Falling Leaves, by Olga Wisinger-Florian, circa 1899, first appeared here in October of 2018.  It is one of my favorite depictions of autumn. The scene could be happening here in my lovely Pacific Northwestern forests. The colors of the leaves, the dirt road–this is very like where I grew up.

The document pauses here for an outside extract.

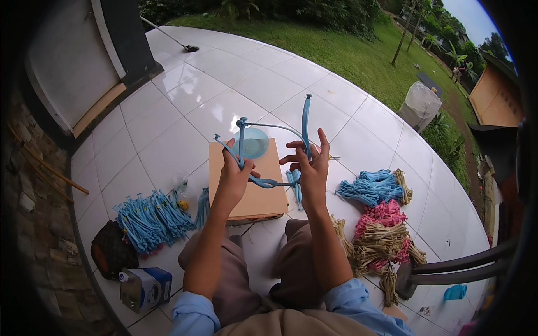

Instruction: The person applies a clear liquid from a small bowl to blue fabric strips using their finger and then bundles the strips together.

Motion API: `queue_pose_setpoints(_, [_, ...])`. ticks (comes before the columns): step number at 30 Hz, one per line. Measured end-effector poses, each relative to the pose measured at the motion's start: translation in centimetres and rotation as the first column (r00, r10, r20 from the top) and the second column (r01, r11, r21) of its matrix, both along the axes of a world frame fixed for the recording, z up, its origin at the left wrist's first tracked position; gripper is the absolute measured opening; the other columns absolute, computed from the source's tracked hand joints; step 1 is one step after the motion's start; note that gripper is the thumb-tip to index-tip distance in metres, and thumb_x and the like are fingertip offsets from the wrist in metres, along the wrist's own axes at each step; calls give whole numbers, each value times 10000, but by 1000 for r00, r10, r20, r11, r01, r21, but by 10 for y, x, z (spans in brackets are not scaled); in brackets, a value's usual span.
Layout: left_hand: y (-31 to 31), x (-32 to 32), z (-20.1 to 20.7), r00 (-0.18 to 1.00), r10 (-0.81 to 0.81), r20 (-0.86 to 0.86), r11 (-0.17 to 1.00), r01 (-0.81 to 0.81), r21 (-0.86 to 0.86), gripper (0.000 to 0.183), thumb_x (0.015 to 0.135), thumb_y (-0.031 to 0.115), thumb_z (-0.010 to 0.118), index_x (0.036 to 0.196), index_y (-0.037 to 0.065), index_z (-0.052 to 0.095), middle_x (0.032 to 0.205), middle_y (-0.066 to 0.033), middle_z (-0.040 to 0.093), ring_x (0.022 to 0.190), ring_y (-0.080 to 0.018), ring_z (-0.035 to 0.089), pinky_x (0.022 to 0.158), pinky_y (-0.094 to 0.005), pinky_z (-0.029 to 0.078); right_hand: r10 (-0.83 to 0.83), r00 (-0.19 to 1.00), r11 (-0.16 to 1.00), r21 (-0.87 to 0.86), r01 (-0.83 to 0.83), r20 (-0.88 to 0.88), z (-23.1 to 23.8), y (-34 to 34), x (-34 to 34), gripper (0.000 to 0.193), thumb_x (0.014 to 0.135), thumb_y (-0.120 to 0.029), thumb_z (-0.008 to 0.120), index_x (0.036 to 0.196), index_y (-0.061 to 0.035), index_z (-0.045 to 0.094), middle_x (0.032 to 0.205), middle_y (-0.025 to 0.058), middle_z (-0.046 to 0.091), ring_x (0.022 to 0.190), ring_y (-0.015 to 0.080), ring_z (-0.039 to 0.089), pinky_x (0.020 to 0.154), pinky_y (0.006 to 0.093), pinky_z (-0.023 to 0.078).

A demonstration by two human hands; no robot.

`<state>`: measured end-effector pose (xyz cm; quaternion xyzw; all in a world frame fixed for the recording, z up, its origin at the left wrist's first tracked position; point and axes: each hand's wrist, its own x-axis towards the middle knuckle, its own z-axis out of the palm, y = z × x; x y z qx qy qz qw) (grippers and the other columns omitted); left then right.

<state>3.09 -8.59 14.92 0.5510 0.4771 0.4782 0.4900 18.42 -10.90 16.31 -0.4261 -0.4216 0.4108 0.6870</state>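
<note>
Blue straps (263,183): one linked set, strung between the two hands and held up over the board. Small flat heads at the free ends. A thin strand bridges the upper gap between the grips; a looped or twisted stretch bridges the lower.

Left hand (231,175): narrow pinch, thumb and fingers closed on the straps, two headed ends rising above it.

Right hand (312,168): fingers partly spread, strap seemingly pinned among them, one headed end upright above. Exact contact hidden.

Risks, as judged: the upright end slipping, from the looser right-hand hold; the lower twist tightening askew, from uneven pull; free ends catching one another, by their heads.

Surface: brown board (255,206), below and between the grips. Translucent blue dish (255,147) at its far end, beyond the left hand.

Stock, left of the left grip: blue strap bundle (152,223); dark bag (114,250) and metal can (147,289) nearer the body.

Stock, right of the right grip: blue bundle (371,187), then pink (382,214) and tan bundles (381,242) nearer the body; dark chair (462,267) farther right.

Room: open-sided, glossy white tiled floor (171,131). Stone wall (47,257) and door (73,56) off the left grip; lawn (358,61) beyond both hands.
</note>
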Motion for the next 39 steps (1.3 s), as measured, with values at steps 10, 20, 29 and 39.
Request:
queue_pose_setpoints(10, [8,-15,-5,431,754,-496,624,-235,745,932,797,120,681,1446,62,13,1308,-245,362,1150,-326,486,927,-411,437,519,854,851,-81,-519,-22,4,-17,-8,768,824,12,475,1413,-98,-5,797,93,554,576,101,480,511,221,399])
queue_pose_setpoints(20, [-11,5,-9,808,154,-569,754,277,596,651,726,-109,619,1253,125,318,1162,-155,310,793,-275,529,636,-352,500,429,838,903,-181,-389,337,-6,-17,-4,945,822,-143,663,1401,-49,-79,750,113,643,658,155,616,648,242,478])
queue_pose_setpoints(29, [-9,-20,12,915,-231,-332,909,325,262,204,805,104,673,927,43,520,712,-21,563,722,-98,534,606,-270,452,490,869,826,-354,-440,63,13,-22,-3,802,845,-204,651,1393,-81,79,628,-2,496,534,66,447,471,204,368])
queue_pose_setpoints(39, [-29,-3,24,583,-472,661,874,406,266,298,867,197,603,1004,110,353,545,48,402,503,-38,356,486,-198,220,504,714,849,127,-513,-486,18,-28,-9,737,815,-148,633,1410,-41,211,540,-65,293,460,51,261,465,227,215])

The painting depicts a woman and her dog enjoying a quiet walk in the serenity of an autumn day. Using light and shadow, the artist employs an impressionistic style to convey the forest. Nothing is drawn with precision, yet everything is shown in its entirety. The feeling of this piece is a little dreamlike–she carries an umbrella, so she’s prepared for rain. She is dressed all in black except for her yellow hat. Leaves in all the many shades of green, gold, and red cling to their trees; the damp, aging rails of the wooden fence offers a flimsy barrier to the carriages and motor vehicles that may travel the roadside. Leaves cover the dirt road, and more are falling down, and the dog trots happily along beside her mistress—the story is there for us to see.

About the Artist:

According to Wikipedia, Olga Wisinger-Florian’s early paintings can be assigned to what is known as Austrian Mood Impressionism. In her landscape paintings she adopted Schindler’s sublime approach to nature. The motifs she employed, such as views of tree-lined avenues, gardens and fields, were strongly reminiscent of her teacher’s work. After breaking with Schindler in 1884, however, the artist went her own way. Her conception of landscapes became more realistic. Her late work is notable for a lurid palette, with discernible overtones of Expressionism. With landscape and flower pictures that were already Expressionist in palette by the 1890s, she was years ahead of her time.


Credits and Attributions:

Falling Leaves, by Olga Wisinger-Florian, ca 1899 [Public domain], via Wikimedia Commons

Wikipedia contributors, “Olga Wisinger-Florian,” Wikipedia, The Free Encyclopedia, https://en.wikipedia.org/w/index.php?title=Olga_Wisinger-Florian&oldid=852607929 (accessed October 11, 2018).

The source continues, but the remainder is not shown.